L'aria : Parlez-nous de votre album "El Camaleón"…
Robert Santiago : Je pense que je peux dire sans me tromper que c'est un album vraiment mûri ! J'avais "El Camaleón" en moi depuis de nombreuses années. L'idée d'enregistrer un CD n'est pas nouvelle, puisqu'elle avait germé à l'époque où le guitariste Didier Roussin jouait dans l'Orchestre Typique. Didier m'a fait rentrer dans Paris-Musette, un collectif de musiciens issus du musette, du jazz et de la variété qui, grâce à des disques, des tournées, des concerts, a vraiment remis le genre au goût du jour. Puis Didier est décédé en 1996 … Il m'a fallu du temps pour m'en remettre. Et ce n'est qu'en 1999 que l'Orchestre Typique a pris un nouveau tournant avec l'arrivée du pianiste Vincent Viala (je n'ai jamais pu reprendre de guitariste…). Et c'est avec Eric L'Heudé aux percussions, François Lalange à la contrebasse, Vincent Viala au piano et moi même à l'accordéon, au cuatro et au chant solo, que le groupe "Robert Santiago & son Orchestre Typique" a continué à travailler régulièrement. Sorti en début d'année, l'album fixe tout le travail fourni depuis 99 et reflète ce que l'on fait sur scène, avec néanmoins quelques ajouts.

L'aria : Qui sont "ces ajouts" ?
Robert Santiago : On a eu la chance, grâce à une aide de l'Adami et surtout grâce à une autre de la Région Centre, de pouvoir s'offrir le luxe de convier des invités : les 4 chanteuses du Quartet Buccal et le couple biniou-bombarde celtique Baron & Anneix. Nous avons eu aussi le bonheur de travailler avec Mathieu Pion comme ingénieur du son, qui a su enregistrer notre musique en respectant les timbres originaux des voix et des instruments, et qui a apporté sa contribution artistique en mixant des sons que j'avais récoltés dans les rues d'Amérique latine lors de mes voyages… Et puis surtout le disque dispose d'une bonne post-production : des attachés de presse se chargent de faire connaître "El Camaleón", c'est indispensable pour réussir à obtenir une audience au niveau national !

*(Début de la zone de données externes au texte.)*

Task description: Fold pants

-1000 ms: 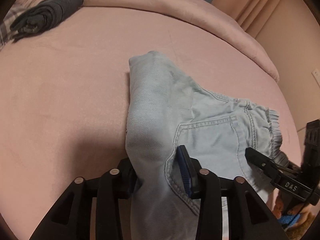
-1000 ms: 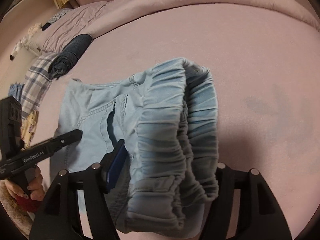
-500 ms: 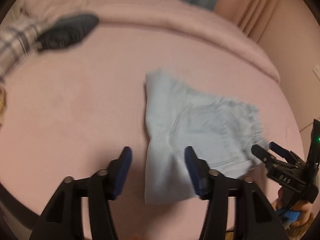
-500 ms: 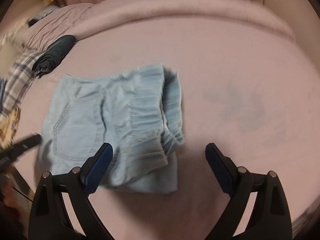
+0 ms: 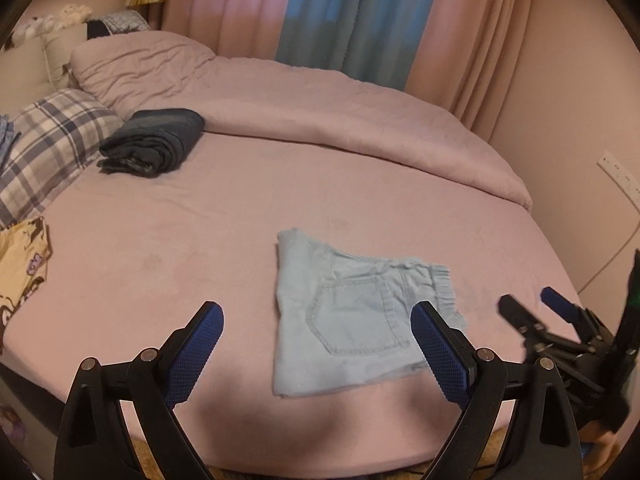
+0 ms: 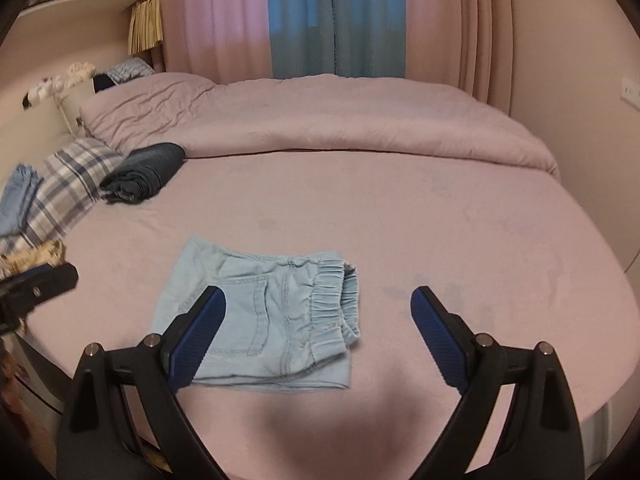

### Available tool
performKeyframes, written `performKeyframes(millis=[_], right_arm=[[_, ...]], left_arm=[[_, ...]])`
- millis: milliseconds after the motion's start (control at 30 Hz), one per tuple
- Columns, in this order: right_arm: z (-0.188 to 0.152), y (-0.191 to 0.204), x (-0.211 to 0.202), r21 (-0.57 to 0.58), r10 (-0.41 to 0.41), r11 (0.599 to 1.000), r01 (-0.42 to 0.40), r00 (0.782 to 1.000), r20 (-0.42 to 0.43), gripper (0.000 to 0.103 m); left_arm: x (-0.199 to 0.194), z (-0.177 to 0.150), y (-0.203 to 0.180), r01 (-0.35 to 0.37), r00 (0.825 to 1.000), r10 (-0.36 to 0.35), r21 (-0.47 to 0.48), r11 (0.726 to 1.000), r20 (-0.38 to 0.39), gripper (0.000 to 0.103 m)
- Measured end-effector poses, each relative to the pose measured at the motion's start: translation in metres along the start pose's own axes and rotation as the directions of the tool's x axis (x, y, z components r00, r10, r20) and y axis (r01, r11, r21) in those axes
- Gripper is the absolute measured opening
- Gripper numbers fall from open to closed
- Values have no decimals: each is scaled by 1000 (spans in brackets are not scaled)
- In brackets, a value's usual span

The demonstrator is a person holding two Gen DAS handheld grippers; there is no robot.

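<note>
The light blue denim pants (image 5: 352, 316) lie folded into a small rectangle on the pink bed (image 5: 200, 240), back pocket up, elastic waistband to the right. They also show in the right wrist view (image 6: 272, 312). My left gripper (image 5: 318, 350) is open and empty, held back above the bed's near edge. My right gripper (image 6: 318, 332) is open and empty too, raised above the pants. The right gripper also shows at the right edge of the left wrist view (image 5: 548, 312); the left gripper's tip shows at the left of the right wrist view (image 6: 36, 288).
A folded dark garment (image 5: 154, 142) lies at the back left beside a plaid pillow (image 5: 44, 148). A rumpled pink duvet (image 5: 320, 108) runs along the far side. A yellow patterned cloth (image 5: 20, 268) lies at the left edge. Curtains (image 5: 332, 12) hang behind.
Both grippers let go of the pants, opened wide and pulled back and up from the bed. The pants now lie folded flat on the sheet.
</note>
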State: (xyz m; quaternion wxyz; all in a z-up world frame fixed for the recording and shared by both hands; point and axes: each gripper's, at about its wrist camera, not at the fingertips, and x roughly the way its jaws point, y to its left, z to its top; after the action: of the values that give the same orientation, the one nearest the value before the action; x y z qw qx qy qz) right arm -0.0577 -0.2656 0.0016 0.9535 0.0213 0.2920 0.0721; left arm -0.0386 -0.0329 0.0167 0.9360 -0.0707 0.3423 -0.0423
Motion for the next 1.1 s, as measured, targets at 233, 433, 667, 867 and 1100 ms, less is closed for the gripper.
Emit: performKeyframes(millis=[233,433,667,867,1100], right_arm=[[-10,4,7,24,3,1000,-2,999,-54,94],[-13,10,2,-1,-27,1000,27,999,-40,94],[-16,11,3,13,-23,1000,23,998,-55,94],[-17,13,3,7,-22,1000,23,998,-60,94],[-19,17,4,-2,-29,1000,29,997,-66,94]], left_arm=[[3,-11,-17,-15,999,16,44,999,-37,95],[8,-17,-24,-24,998,28,56,998,-60,95],[8,-19,-24,-30,997,34,54,998,-66,95],[9,-21,-25,-37,997,41,61,997,-72,95],[13,-25,-27,-78,993,84,75,994,-79,95]])
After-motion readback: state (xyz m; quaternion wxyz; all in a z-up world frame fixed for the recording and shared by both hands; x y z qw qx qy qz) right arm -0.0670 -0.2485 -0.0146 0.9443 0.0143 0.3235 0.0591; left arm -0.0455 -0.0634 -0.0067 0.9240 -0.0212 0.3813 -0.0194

L'aria : Comment voyez-vous l'avenir ?
Robert Santiago : Sombre… je parle de mon métier, pas de la musique : dans ce domaine, je vais continuer mes expositions d'accordéons, mes animations autour de l'instrument et bien sûr les concerts avec l'Orchestre Typique. Je vais continuer à travailler avec Mathieu Pion pour donner un prolongement sur scène aux innovations apportées dans "El Camaleón", afin de donner une nouvelle dimension à notre travail. Non, ce qui m'inquiète, c'est la reconnaissance mon métier, mon statut d'artiste. J'ai envie de continuer à vivre de cette musique, je ne veux pas être marginalisé… et c'est pourtant ce qui se dessine avec le nouveau statut sur l'intermittence. Pourtant, quand on fait un concert, le public sait qu'on fait un vrai métier. Il y a donc un vrai fossé entre la réalité et la politique que mène le gouvernement. Et puis cette situation à terme nous ne laissera plus le choix : ça sera la télé ou le Zénith. Ça va faire un sacré vide, ça va rendre les gens malheureux… et vraiment, je n'ai pas envie de ça.

Robert Santiago et son orchestre typique, "El Camaleón", Buda Musique (dist. Mélodie) - janvier 2004 - Réf.: 822922 -
Album aidé par l'ADAMI et la Région Centre.
Le disque a été labellisé disque "Latina" et a fait partie de la playliste de " C'est Lenoir " sur France Inter.
L'aria a soutenu le premier album de Robert Santiago pour sa promotion et sa communication.